Le rêve est aussi l’occasion pour certains d’avoir des «Visions de l’au-delà». C’est le titre de la troisième section où abondent les songes de personnages bibliques et de saints comme Le Rêve de Jacob de Vasari, Le Rêve de Pharaon de Mariano Rossini, La Vision de sainte Hélène de Véronèse, Le Songe de sainte Catherine d’Alexandrie de Ludovico Carracci ou encore La Vision de saint Augustin de Botticelli. A côté de ces songes ou visions (la différence entre ces termes n’est pas très nette dans ces illustrations), nous avons le magistral tableau du Greco, Le Songe de Philippe II, qui établit une étroite connexion entre la puissance temporelle et la conquête spirituelle, à l’époque de la Sainte Alliance (l’Espagne, Venise et le Vatican).
Après ces représentations plutôt apaisantes surgissent les « Rêves énigmatiques et visions cauchemardesques » de la quatrième section.
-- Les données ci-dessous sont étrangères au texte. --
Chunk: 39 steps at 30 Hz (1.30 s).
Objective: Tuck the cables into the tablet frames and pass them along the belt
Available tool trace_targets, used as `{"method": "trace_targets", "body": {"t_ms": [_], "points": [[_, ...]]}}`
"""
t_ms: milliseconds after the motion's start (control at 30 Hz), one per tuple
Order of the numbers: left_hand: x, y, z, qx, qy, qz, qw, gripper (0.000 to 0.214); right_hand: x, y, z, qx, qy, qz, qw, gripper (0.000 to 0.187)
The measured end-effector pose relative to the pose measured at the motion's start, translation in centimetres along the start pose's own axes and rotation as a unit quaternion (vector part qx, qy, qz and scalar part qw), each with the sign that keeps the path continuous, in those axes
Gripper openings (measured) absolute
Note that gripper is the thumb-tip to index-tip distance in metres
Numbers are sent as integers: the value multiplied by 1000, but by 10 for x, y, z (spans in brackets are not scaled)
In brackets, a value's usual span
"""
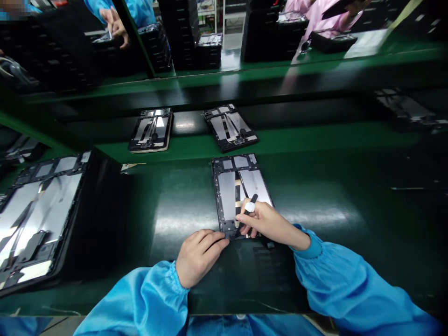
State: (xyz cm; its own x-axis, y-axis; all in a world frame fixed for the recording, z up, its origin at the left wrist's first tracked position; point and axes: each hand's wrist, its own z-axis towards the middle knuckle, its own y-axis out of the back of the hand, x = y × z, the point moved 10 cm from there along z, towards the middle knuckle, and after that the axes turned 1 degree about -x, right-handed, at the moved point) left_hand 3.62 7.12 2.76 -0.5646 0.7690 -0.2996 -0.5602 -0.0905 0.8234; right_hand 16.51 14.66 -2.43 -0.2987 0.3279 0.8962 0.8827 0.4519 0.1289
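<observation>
Currently in the right hand (268, 223): a black pen-shaped tool (254, 200), pinched narrowly between thumb and fingers, with a white band (249, 206) around one finger.
Left hand (201, 257): fingers lie closed together on the near edge of an open tablet frame (227, 196); I cannot tell whether it grips or only presses.
Frame's place: at 12 o'clock from the hands, flat on the dark green worktop (182, 219), silver panels facing up, a gold strip (238, 198) running down its middle.
Good handling: firm left-hand pressure would stop the frame sliding, while holding the tool close to its lower end gives the right hand finer control beside that strip.
Nearby: two more open tablet frames (151, 130) (229, 127) at 11 and 12 o'clock, and another (38, 219) at 9 o'clock, cut off by the view's left edge.
Hidden: the right fingers cover the tool's lower end, so what its tip touches is unclear.
Far edge: a co-worker's hand (114, 28) at 11 o'clock, partly cut off, near stacked black trays (209, 51).
</observation>
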Motion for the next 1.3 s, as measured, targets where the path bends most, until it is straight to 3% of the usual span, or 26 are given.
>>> {"method": "trace_targets", "body": {"t_ms": [267,533,633,900,1300], "points": [[-15,-5,0,67,-55,126,988,33,-2,3,0,-5,16,12,1000,25],[-11,-8,5,85,-37,93,991,33,-5,37,-34,-107,109,-61,986,25],[-7,-9,3,83,-30,79,993,33,-5,35,-36,-111,119,-102,981,25],[-6,-13,-2,56,-35,68,995,32,-8,33,-33,-119,117,-45,985,23],[-10,-15,2,64,-38,115,991,36,-4,34,-35,-130,118,-72,982,20]]}}
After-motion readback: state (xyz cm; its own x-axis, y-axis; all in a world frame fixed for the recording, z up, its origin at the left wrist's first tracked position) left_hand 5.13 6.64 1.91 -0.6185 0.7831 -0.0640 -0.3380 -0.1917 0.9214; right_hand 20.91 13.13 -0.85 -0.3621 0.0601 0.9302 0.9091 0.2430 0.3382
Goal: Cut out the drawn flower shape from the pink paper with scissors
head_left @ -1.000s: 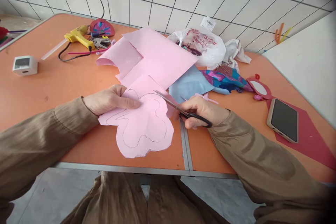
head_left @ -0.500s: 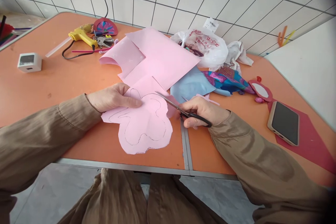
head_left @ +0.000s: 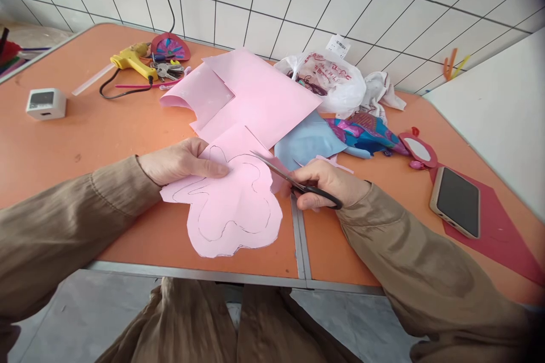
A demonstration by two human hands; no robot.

Parmi les premiers on remarque le sujet du Rêve de Raphaël, traité par plusieurs artistes et surtout la gravure de Dürer, Le Rêve du docteur, dont le sujet échappe aux spécialistes. Les visions cauchemardesques sont largement dominées par Bosch et son école avec les quatre panneaux de ses Visions de l’Au-delà, allant du Paradis terrestre à l’Enfer, La Tentation de saint Antoine, sujet repris par deux autres peintres également exposés et surtout La Vision de Tondal qui a de quoi vous ramener dans le droit chemin si l’on croit à l’Enfer !
Quittant ces visions horrifiques, nous pénétrons dans la cinquième section, « La vie est un rêve », où les artistes exposés se sont inspirés d’un célèbre dessin de Michel-Ange intitulé Le Rêve ou Allégorie de la vie humaine dans lequel l’artiste, s’inspirant d’un poème de Pic de la Mirandole, veut montrer que la vie n’est qu’un rêve et qu’il faut s’arracher du sommeil terrestre et des plaisirs charnels pour tourner ses regards vers le ciel. A côté de ce sujet hautement symbolique, d’autres œuvres illustrent une conception plus tranquille du sommeil, comme cet extraordinaire Dossier de lit avec scènes mythologiques et grotesques d’Alessandro Allori.
Enfin arrive « L’aurore et le réveil », sixième et dernière section avec Le Matin : Aurore et les chevaux d’Apollon de Battista Dossi et surtout le flamboyant Amour et Psyché de Jacopo Zucchi. Nous ne rêvons pas ! C’est bien la sortie de cette exposition qui sort de l’ordinaire et qui nous a permis de voir quelques chefs-d’œuvre de la Renaissance. Ajoutons que la scénographie est remarquable malgré la pénombre de circonstance et les panneaux sont très explicites. Musée du Luxembourg 6e. Jusqu’au 26 janvier 2014.